- Abbreviation: FAR/Parti Fédération
- Leader: Ngarlejy Yorongar
- Founded: ~1997
- Ideology: Federalism
- National Assembly: 2 / 188

= Federation, Action for the Republic =

Political party in Chad

Federation, Action for the Republic (Fédération, action pour la république, FAR/Parti Fédération) is a political party in Chad. It is considered a radical opposition party and is led by Ngarlejy Yorongar. The FAR supports federalism.

In the 1997 parliamentary election, the FAR won one seat in the National Assembly. Yorongar was the only FAR candidate to win a seat.

Its candidate for the 20 May 2001 presidential election, Yorongar, was a prominent critic of the Chad-Cameroon pipeline. According to official results, he won 396,864 votes, or 6.35%. Six opposition candidates were detained on May 30 after contesting the results. Yorongar, along with fellow opposition leader Abderhamane Djesnebaye, was tortured, including by being beaten with iron bars.

In the 2002 parliamentary election, the party won 10 out of 155 seats.

The party boycotted the 2006 presidential election.

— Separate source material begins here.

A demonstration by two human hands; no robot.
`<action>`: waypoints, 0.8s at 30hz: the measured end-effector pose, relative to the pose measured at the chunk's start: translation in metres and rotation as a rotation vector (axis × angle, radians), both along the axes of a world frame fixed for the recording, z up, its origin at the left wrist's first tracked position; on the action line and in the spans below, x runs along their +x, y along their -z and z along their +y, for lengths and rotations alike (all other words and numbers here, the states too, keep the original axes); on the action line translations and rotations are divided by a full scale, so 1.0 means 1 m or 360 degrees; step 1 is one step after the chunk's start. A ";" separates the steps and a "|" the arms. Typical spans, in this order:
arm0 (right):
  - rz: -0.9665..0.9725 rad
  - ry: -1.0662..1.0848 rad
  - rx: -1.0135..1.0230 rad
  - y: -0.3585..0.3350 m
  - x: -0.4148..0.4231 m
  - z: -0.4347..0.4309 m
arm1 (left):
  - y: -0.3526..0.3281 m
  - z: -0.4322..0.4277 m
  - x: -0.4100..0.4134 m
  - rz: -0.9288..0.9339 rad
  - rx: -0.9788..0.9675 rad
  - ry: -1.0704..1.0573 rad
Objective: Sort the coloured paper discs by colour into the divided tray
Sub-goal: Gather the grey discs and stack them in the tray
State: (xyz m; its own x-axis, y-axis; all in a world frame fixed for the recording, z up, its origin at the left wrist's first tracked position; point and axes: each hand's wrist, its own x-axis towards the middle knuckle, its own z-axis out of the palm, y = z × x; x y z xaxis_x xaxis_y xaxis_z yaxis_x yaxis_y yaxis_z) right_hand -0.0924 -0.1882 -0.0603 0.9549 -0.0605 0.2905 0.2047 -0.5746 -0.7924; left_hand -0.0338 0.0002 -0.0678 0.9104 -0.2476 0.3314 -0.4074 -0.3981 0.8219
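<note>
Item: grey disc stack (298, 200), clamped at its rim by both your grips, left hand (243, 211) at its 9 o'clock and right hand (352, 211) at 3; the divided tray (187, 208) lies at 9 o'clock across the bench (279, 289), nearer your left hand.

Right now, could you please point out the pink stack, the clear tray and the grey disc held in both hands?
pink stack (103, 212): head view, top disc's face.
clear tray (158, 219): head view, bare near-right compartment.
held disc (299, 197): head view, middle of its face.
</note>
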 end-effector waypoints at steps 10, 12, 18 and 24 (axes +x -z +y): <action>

The FAR was the only major opposition party to not sign a 2007 agreement that provided for improved electoral organization ahead of the next parliamentary election. According to Yorongar, the agreement was not satisfactory because it did not tackle the political and security problems in the nation. Instead, he recommended that there should be a national dialogue that includes everybody, from the rebels to the political opposition living in exile and those representing the civil societies. This is because he believed that a political resolution of the crisis cannot be achieved without involving everyone and not only the signatories of the agreement. Yorongar also doubted whether the elections can take place in the presence of an active rebel group in one section of the country.